In Enlightenment France, the Marquis de Sade (1740-1814) engaged in a lifelong crusade against nearly all moral or religious restrictions on sexuality. His unfinished erotic novel, The 120 Days of Sodom, documents an array of graphic scenes in which Catholic authority figures are often depicted engaging in taboo or otherwise non-normative sex acts. One character, the Bishop, is sexist and therefore only has anal sex with men. Another priest consumes human excrement. While the sexual stories in Sodom challenge religious sexual norms, they differ from Simone’s story in that they are often cruel and involve nonconsensual and coercive sex. Sade’s male characters often have more in common with Sterling, who views Poppy as an object, than with Tyler, who loves her. The term “sadism,” derived from the name of the Marquis, forms part of the acronym “BDSM”—bondage and discipline, dominance and submission, and sadism and masochism—but modern BDSM communities prioritize consent and mutual respect in a way that the Marquis and his fictional protagonists did not. At Poppy’s urging, she and Tyler engage in some BDSM practices in Priest, but these are always predicated on consent and framed as proof of Poppy’s agency. She tells Tyler, “I’m not a blank slate for males to exert their agency on. I chose to sleep with Sterling. I chose to let you go down on me. I wanted those things, and you don’t get to tell me that I didn’t” (167). The characters in Sodom are, more or less, a “blank slate.” The encounters aren’t powered by choice or a caring relationship. Rather, vicious, unloving characters like the Bishop generate unfeeling sex scenes.

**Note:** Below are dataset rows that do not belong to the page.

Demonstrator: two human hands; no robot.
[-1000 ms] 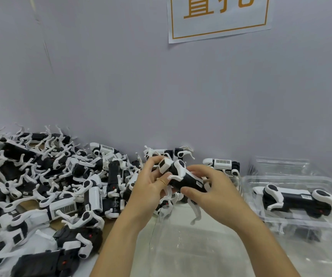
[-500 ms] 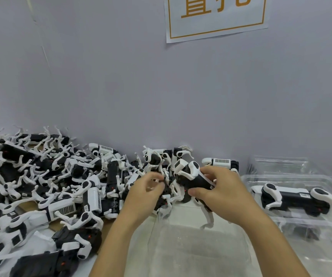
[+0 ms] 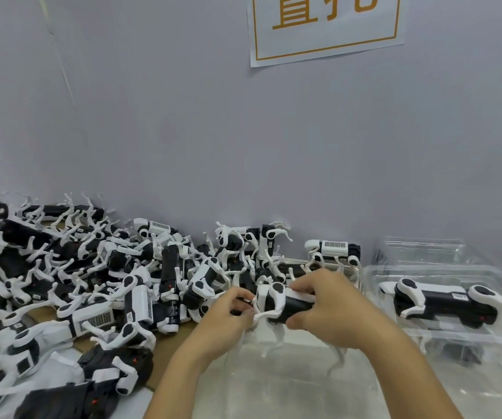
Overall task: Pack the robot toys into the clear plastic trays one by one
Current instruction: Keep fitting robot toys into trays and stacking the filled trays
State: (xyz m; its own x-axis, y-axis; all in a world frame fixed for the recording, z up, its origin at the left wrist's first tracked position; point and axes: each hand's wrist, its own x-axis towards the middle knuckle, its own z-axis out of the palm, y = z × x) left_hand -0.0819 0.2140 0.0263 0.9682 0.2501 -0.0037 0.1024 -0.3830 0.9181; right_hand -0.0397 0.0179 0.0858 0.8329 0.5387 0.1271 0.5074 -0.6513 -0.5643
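Observation:
A black-and-white robot dog toy [image 3: 277, 300] hangs in the air between my hands, over a clear plastic tray [image 3: 292, 385] that lies in front of me. My right hand [image 3: 328, 309] grips the toy's body from the right side. My left hand [image 3: 228, 316] pinches a white leg at the toy's left end. Some of the toy's white legs hang down toward the tray. To the right, another robot toy [image 3: 443, 300] lies on its side in a second clear tray [image 3: 443, 337].
A big heap of black-and-white robot toys [image 3: 86, 282] covers the table's left half, up to the grey wall. More clear trays [image 3: 419, 249] are stacked at the back right. A paper sign [image 3: 325, 22] hangs on the wall above.
Both hands have brought the toy lower and closer to me, above the near tray. My left hand, apart from the toy half a second ago, now pinches a leg.

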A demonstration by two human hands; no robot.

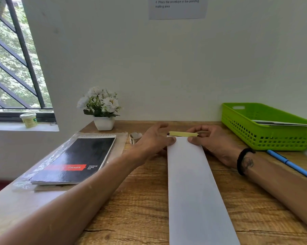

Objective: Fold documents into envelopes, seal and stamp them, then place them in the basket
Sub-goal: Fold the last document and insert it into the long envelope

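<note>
A long white envelope [193, 183] lies lengthwise on the wooden desk [142, 200], running from the near edge toward the wall. At its far end a yellowish strip [182, 134] shows along the flap. My left hand [152, 140] presses its thumb on the far left corner of the envelope. On the far right corner rests my right hand [214, 140], its thumb on the paper and its fingers curled behind the flap. A green plastic basket [265, 137] stands at the back right with white paper [281, 123] lying inside. A small roll of stamps [135, 137] sits left of my left hand.
A black spiral pad [78, 160] in clear plastic wrap lies at the left. A white pot of white flowers [103, 110] stands against the wall. A blue pen [290, 164] lies right of my right wrist. A window and a small tub [28, 119] on the sill are far left.
</note>
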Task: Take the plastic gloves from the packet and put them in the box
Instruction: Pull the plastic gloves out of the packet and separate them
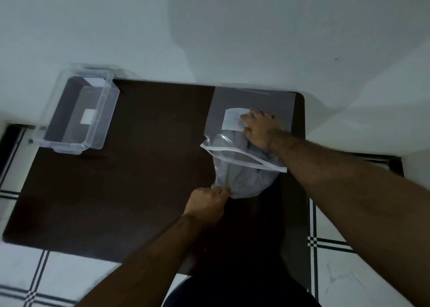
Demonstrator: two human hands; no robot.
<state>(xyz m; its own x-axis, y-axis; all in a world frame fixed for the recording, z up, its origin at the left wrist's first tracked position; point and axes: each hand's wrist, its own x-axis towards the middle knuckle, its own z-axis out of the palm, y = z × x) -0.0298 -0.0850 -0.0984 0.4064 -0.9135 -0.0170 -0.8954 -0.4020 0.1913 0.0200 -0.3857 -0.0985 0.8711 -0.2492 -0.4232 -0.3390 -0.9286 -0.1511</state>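
Note:
A clear zip packet [235, 120] with a white label lies at the back right of the dark table [139, 178]. A bunch of thin clear plastic gloves [244, 181] bulges out of its open mouth toward me. My left hand [207, 202] pinches the near edge of the gloves with closed fingers. My right hand [258, 127] rests flat on top of the packet and presses it down. The clear plastic box [76, 111] stands open at the back left corner of the table, apart from both hands, with nothing visible inside.
The table stands against a white wall. Its left, right and near edges drop to a white tiled floor with dark stripes. A broad stretch of bare tabletop lies between the packet and the box.

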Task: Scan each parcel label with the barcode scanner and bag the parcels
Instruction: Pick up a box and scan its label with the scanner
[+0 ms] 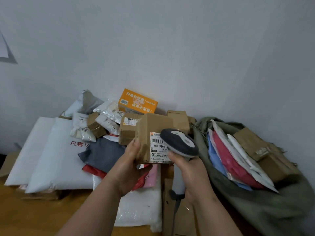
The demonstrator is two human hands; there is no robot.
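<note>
My left hand [129, 165] grips a brown cardboard parcel [153, 128] by its left side, lifted above the pile. Its white shipping label [157, 147], printed with a barcode and "507-P802", faces me. My right hand [190, 174] holds the grey and white barcode scanner [179, 142] by its handle. The scanner head sits right over the label's right edge and hides part of it. An olive green sack [238, 206] lies open on the right, holding several parcels in red, blue, white and brown.
A heap of parcels fills the wooden table [34, 217]: an orange box [137, 101] at the back by the wall, small brown boxes, white and grey mailers, and big white padded envelopes [51, 160] on the left. A bubble mailer [141, 208] lies under my arms.
</note>
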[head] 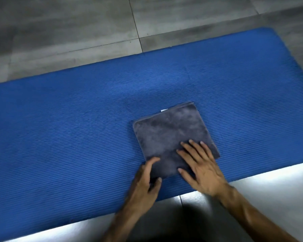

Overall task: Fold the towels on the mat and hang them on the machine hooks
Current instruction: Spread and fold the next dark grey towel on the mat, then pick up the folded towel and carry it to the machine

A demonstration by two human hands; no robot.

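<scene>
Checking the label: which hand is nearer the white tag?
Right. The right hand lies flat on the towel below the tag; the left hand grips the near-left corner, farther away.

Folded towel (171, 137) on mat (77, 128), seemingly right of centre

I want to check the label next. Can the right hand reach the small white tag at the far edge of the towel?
Probably yes. The right hand lies flat on the grey towel, and nothing stands between it and the white tag.

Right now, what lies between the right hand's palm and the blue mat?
The folded grey towel lies there: in the head view the right hand rests flat on its near part, over the blue mat.
</scene>
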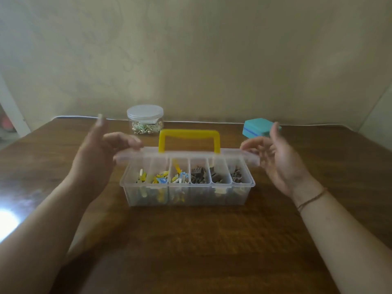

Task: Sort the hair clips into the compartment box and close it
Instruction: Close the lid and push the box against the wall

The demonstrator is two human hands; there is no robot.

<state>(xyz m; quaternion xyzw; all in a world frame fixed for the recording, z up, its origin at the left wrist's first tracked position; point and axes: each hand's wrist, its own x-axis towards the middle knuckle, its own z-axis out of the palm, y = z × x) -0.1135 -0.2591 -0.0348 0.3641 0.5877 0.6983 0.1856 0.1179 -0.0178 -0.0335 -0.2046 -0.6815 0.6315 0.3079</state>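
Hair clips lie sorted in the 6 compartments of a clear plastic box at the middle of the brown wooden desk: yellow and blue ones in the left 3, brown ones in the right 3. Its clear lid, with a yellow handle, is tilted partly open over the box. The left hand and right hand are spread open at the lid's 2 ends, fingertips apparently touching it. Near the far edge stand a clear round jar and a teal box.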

Tyler regularly notes the Catholic Church’s pattern of ignoring or concealing sexual abuse. John Patrick Shanley’s play Doubt (2005) deals with a priest, Father Flynn, who might have sexually abused a young person. Flynn and Tyler have much in common; each character presents themselves as a relatable figure, countering the stereotype of the harsh, out-of-touch religious authority. Tyler regularly ties himself to abusive priests, saying, “I was echoing the departure of my predecessor. Yes, I was leaving to marry, not because I was being arrested, but still” (414). The sweeping connection presents all sex—consensual or predatory—as harmful. Yet Tyler, unlike Flynn, doesn’t face abuse accusations. He violates his vow of celibacy, but he doesn’t violate another person. By the end of the novel, Poppy has helped him see the distinction.